Work required: From the records that follow, return exactly the lines beginning at the one that contains "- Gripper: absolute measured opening" and ending at the one that contains "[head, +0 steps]", pictures left out.

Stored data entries
╭──

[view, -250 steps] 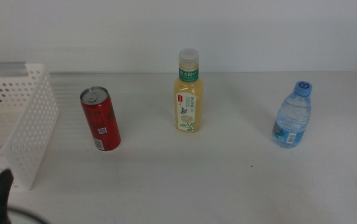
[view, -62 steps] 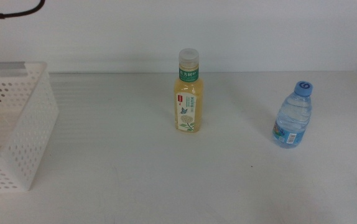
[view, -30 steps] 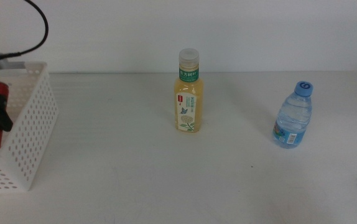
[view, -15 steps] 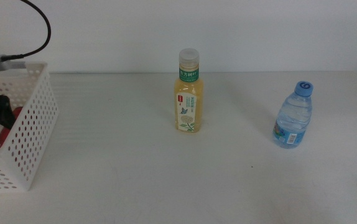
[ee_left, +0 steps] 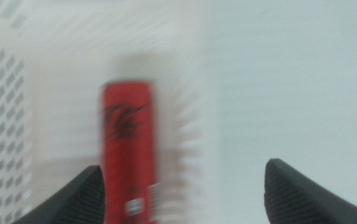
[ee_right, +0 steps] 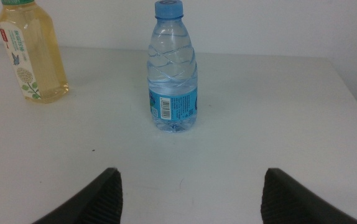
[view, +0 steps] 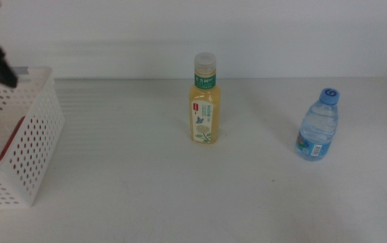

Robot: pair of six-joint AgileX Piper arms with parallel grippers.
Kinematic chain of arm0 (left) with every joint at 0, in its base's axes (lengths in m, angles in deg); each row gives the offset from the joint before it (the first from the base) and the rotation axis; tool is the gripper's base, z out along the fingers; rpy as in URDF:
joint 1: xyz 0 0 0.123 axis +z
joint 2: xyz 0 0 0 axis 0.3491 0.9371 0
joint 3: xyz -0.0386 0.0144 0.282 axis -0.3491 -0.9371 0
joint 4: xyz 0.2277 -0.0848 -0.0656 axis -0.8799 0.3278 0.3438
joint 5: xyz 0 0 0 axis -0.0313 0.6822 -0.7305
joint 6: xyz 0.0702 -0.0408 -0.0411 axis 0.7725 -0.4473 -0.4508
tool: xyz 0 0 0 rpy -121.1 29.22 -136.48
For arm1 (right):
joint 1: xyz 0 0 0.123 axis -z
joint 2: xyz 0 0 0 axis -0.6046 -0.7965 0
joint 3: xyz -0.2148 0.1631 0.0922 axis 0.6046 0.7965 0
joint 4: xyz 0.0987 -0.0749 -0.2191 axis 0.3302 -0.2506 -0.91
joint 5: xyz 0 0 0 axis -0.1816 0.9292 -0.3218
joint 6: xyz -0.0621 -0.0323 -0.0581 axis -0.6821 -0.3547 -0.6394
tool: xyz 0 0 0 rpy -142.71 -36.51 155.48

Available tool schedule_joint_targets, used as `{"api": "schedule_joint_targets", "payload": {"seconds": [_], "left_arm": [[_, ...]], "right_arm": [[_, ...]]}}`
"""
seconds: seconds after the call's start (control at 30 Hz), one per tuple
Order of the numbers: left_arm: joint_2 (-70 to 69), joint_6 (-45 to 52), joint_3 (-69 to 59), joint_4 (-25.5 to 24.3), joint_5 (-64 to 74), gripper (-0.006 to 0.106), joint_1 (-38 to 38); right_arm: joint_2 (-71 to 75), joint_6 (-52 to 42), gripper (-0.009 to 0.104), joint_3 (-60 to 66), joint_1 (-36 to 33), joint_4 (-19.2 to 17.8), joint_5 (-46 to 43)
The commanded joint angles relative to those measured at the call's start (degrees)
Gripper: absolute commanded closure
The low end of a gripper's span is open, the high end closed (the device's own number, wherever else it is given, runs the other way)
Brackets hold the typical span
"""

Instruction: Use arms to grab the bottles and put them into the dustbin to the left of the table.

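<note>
Left wrist view, blurred: can (ee_left: 127, 149) lying in bin (ee_left: 17, 124); left claw (ee_left: 185, 193) wide open, empty. Right claw (ee_right: 191, 196) open, empty.

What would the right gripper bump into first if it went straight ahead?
Probably the squat clear water bottle with the blue cap: it stands ahead of the open right gripper, though slightly off-centre.
</note>
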Motion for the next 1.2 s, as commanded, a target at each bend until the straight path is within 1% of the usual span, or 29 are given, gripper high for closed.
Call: {"api": "schedule_joint_targets", "payload": {"seconds": [0.0,0.2,0.3,0.57,0.8,0.83,0.87,0.93,1.1,1.17], "left_arm": [[-5.76,-1.47,1.57,1.95,-1.9,0.023,-3.62],[-10.76,-5.59,1.37,-0.51,-3.19,0.023,-13.11],[-13.2,-7.71,-1.43,-1.7,-7.27,0.023,-18.51],[-18.85,-10.39,-16.79,-2.09,-24.78,0.023,-30.27],[-21.07,-12.31,-29.97,-2.09,-40.83,0.023,-37.41],[-21.08,-12.31,-32.14,-2.09,-44.24,0.023,-38.59],[-21.08,-12.45,-36.38,-1.93,-51.9,0.023,-41.08],[-21.0,-12.45,-41.4,-1.45,-62.26,0.023,-43.64],[-17.5,-12.37,-51.2,-2.32,-87.21,0.023,-48.71],[-14.53,-12.37,-53.25,-2.32,-93.97,0.023,-50.06]], "right_arm": [[1.58,-0.55,0.037,-0.44,0.2,-0.79,-4.28],[1.58,-0.55,0.037,-0.44,0.2,-0.79,-4.28],[1.58,-0.55,0.037,-0.44,0.2,-0.79,-4.28],[1.58,-0.55,0.037,-0.44,0.2,-0.79,-4.28],[1.58,-0.55,0.037,-0.44,0.2,-0.79,-4.28],[1.58,-0.55,0.037,-0.44,0.2,-0.79,-4.28],[1.58,-0.55,0.037,-0.44,0.2,-0.79,-4.28],[1.58,-0.55,0.037,-0.44,0.2,-0.79,-4.28],[1.58,-0.55,0.037,-0.44,0.2,-0.79,-4.28],[1.58,-0.55,0.037,-0.44,0.2,-0.79,-4.28]]}}
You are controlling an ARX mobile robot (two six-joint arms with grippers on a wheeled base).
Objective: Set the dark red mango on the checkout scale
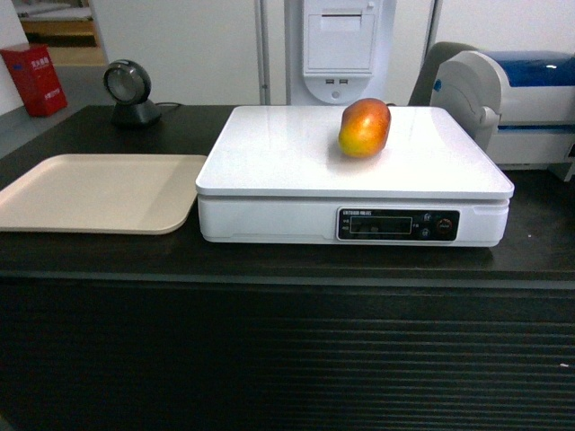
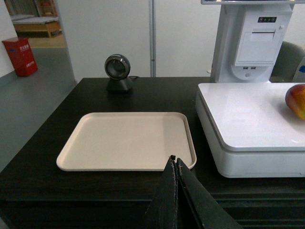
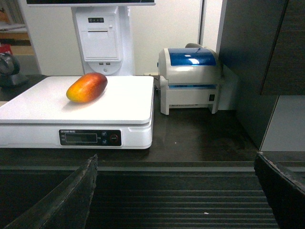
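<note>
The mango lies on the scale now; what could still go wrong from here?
The mango is rounded and lies toward the back right of the scale, not the middle, so a bump might roll it toward the edge. The open right claw hangs low before the counter; moving forward, it could hit the scale's front.

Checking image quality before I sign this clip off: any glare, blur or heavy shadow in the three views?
Head view: sharp; the dark red mango casts a soft shadow on the scale. Left wrist view: the shut left gripper is a dark shape, the tray evenly lit. Right wrist view: glare on the printer's blue lid, and the open right gripper blurs at the edges.
</note>
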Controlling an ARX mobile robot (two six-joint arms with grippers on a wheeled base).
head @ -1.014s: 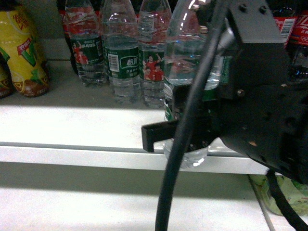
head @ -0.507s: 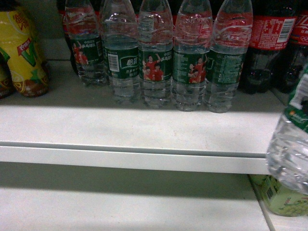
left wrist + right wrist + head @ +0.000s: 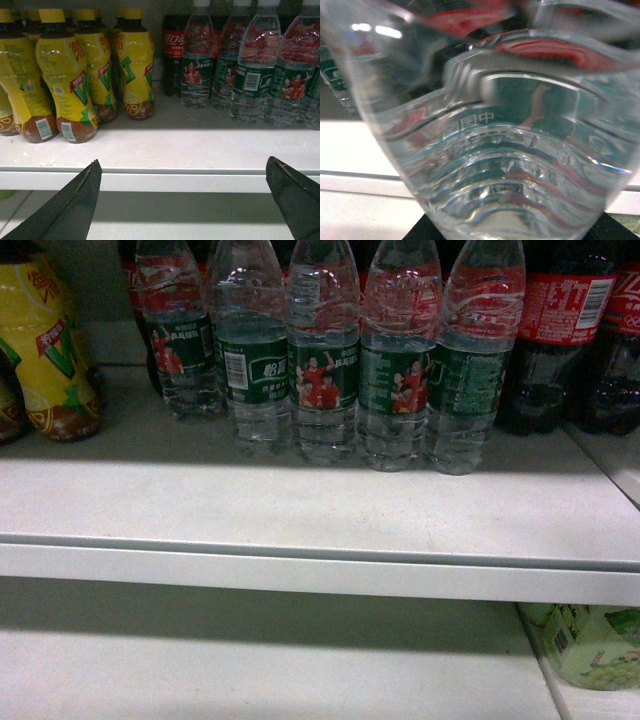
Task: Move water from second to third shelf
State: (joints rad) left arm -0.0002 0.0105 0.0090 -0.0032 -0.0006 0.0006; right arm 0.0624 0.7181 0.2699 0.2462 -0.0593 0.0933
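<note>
Up close, a white metal shelf (image 3: 300, 510) carries a row of green-labelled water bottles (image 3: 325, 350), yellow drink bottles (image 3: 70, 75) to their left and red-labelled colas (image 3: 560, 330) to their right. The water (image 3: 490, 150) fills the right wrist view, embossed "中国", its axis unclear; whether that gripper clasps it cannot be told. The left gripper (image 3: 185, 200) hangs spread before the shelf edge.

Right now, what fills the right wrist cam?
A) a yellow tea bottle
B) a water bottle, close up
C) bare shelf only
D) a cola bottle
B: the right wrist view is almost all clear ribbed plastic of a water bottle with green label showing through, right against the lens; a white shelf edge shows behind it.
</note>
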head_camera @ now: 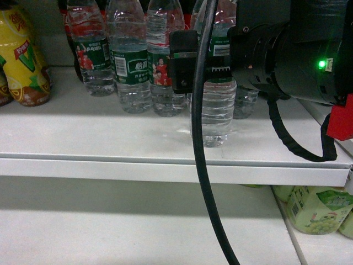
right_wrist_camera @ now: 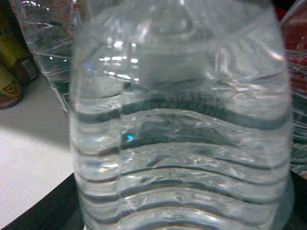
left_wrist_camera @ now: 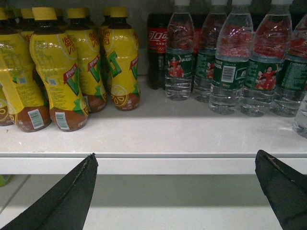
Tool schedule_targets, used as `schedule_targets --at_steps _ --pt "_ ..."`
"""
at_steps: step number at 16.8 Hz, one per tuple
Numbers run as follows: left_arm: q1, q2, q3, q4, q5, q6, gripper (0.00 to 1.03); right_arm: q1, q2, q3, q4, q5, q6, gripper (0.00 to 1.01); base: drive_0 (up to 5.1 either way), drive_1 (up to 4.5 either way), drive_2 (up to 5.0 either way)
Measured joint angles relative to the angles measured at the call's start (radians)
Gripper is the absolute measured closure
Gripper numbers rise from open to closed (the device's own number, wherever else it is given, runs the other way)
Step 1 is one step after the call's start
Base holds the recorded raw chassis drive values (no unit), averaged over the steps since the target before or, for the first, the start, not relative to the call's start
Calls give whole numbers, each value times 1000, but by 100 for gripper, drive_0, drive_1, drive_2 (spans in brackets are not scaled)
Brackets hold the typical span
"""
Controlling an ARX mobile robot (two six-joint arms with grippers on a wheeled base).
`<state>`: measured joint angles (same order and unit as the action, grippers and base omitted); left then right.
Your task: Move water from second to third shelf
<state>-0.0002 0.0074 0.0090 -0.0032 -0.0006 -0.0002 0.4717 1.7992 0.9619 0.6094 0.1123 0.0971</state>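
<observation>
The water bottle (head_camera: 218, 113), clear and ribbed with a dark green label, stands near the front of the white shelf (head_camera: 110, 132), ahead of the row of like bottles (head_camera: 132, 66). My right gripper (head_camera: 212, 66) reaches in from the right and is shut on it at label height, with one black finger (head_camera: 185, 61) on its left side. The right wrist view is filled by the bottle (right_wrist_camera: 182, 143), with dark jaw edges at both lower corners. My left gripper (left_wrist_camera: 176, 155) hangs open in front of the shelf edge, with nothing between its fingers (left_wrist_camera: 72, 196).
Yellow drink bottles (left_wrist_camera: 57, 67) fill the shelf's left side, and red-labelled cola bottles (left_wrist_camera: 157, 48) stand behind the waters (left_wrist_camera: 230, 62). A black cable (head_camera: 198, 165) hangs down in front of the head camera. Green-labelled bottles (head_camera: 314, 210) sit on the lower shelf at right.
</observation>
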Motion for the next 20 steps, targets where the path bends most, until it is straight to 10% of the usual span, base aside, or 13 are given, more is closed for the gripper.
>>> schedule_targets --at_steps 3,9,15,20 --pt "0 0 0 0 0 0 5 6 0 5 5 17 7 9 0 0 0" --pt "0 0 0 0 0 0 5 20 -18 -5 -4 32 6 57 0 0 0" --pt "0 0 0 0 0 0 5 17 -211 -183 -58 -3 6 59 0 0 0" --pt "0 0 0 0 0 0 5 -106 -497 -373 -165 -47 -7 59 0 0 0"
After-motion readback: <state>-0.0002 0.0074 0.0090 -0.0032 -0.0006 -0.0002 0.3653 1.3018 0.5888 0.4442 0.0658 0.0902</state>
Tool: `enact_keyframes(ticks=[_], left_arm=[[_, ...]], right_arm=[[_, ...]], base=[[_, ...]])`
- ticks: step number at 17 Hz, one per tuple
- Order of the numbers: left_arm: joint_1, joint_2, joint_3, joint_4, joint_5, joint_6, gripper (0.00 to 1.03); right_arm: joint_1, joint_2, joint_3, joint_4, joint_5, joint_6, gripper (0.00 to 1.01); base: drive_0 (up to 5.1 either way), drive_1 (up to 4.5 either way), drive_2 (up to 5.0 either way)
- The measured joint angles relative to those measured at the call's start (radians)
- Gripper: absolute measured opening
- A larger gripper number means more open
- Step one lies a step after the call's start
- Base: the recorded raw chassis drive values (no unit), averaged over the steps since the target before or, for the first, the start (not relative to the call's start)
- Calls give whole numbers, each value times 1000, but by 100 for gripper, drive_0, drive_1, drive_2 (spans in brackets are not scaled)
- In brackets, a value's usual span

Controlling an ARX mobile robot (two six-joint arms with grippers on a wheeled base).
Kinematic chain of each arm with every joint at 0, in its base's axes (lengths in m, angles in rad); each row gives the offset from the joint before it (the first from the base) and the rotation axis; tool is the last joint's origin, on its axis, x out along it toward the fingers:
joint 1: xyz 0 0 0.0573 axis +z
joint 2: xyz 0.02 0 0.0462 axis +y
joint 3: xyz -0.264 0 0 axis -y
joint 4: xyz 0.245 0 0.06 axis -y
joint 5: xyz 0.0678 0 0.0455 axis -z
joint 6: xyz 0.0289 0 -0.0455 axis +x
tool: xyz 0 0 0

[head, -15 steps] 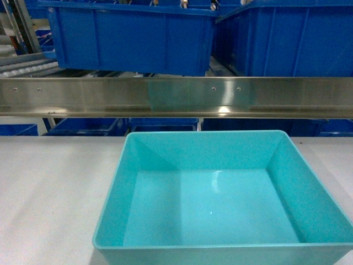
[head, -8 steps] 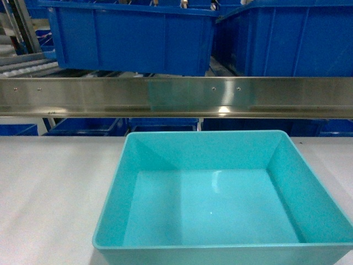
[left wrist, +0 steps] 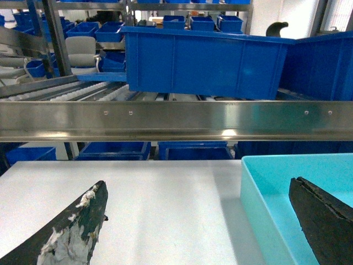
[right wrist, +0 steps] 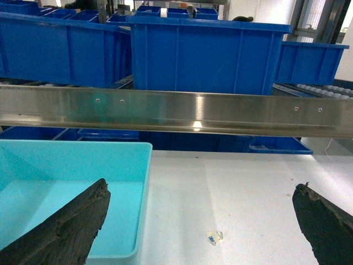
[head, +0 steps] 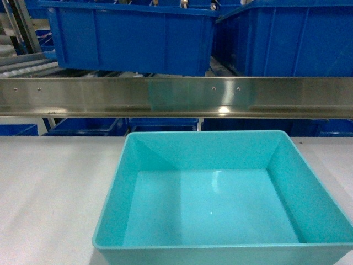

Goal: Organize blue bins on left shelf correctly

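Observation:
An empty light turquoise blue bin (head: 220, 204) stands on the white tabletop in front of the left shelf's steel front bar (head: 176, 96). Neither gripper shows in the head view. My left gripper (left wrist: 198, 185) is open and low over the table, straddling the bin's left wall: one finger is over bare table, the other over the blue bin (left wrist: 276, 176). My right gripper (right wrist: 202, 185) is open too and straddles the right wall of the blue bin (right wrist: 55, 165). Nothing sits between either pair of fingers except a wall of the bin.
Two big royal-blue ribbed crates (head: 132, 38) (head: 287, 38) sit on the shelf behind the bar, with white rollers (head: 22, 66) at the far left. More blue crates (head: 88, 127) stand below the bar. White tabletop (head: 49, 193) lies left of the bin. A tape scrap (right wrist: 214, 237) lies right of it.

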Motion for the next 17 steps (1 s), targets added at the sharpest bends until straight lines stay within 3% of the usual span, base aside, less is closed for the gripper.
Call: enact_keyframes(ticks=[5,6,7,8,9,11,12,14,15,17], left_arm=[[0,0,0,0,0,0,98],[-8,10,0,25,13,-1,98],[-47,71,5,102,3,-3,98],[-114,205,18,163,-20,-7,98],[-172,340,34,215,-46,-16,98],[-298,556,93,269,-143,-60,98],[-349,612,111,273,-192,-75,98],[-426,728,157,268,-257,-97,98],[-434,777,186,224,-283,-117,98],[-452,882,220,213,-323,-156,98]], right_arm=[[0,0,0,1,1,0,98],[52,16,0,56,70,-5,98],[138,89,0,164,142,-18,98],[185,236,1,283,169,-26,98],[177,416,3,447,195,-36,98],[130,731,29,715,143,-31,98],[117,862,48,786,132,-29,98],[90,1040,93,827,97,-23,98],[82,1126,123,866,89,-19,98],[55,1261,183,837,38,7,98]], base=[[0,0,0],[0,0,0],[0,0,0],[0,0,0],[0,0,0],[0,0,0],[0,0,0],[0,0,0],[0,0,0],[0,0,0]])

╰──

Result of the task:
- Gripper: absolute measured opening
- A larger gripper number means more open
- Step one lies a step after the call's start
- Base: the recorded raw chassis drive values (no unit), averaged over the steps since the target before or, for the first, the start (not relative to the call's start)
- Calls give whole numbers, each value times 1000, but by 100 for gripper, drive_0, drive_1, drive_2 (spans in brackets are not scaled)
- In brackets, a value's usual span

Controlling an ARX mobile robot (two six-joint arms with grippers on a wheeled base).
Kinematic chain of each arm with every joint at 0, in its base's axes (lengths in m, angles in rad); each row gives the offset from the joint before it (the first from the base) and the rotation axis; tool is the last joint's origin, on its axis, x out along it toward the fingers:
joint 1: xyz 0 0 0.0573 axis +z
joint 2: xyz 0.02 0 0.0462 axis +y
joint 3: xyz -0.264 0 0 axis -y
joint 4: xyz 0.245 0 0.06 axis -y
joint 5: xyz 0.0678 0 0.0455 axis -z
joint 6: xyz 0.0289 0 -0.0455 axis +x
tool: xyz 0 0 0

[head, -15 steps] 
[head, -8 steps] 
[left wrist, +0 steps] 
[right wrist, +0 steps] 
[head, +0 steps] 

There is nothing more to add to this answer.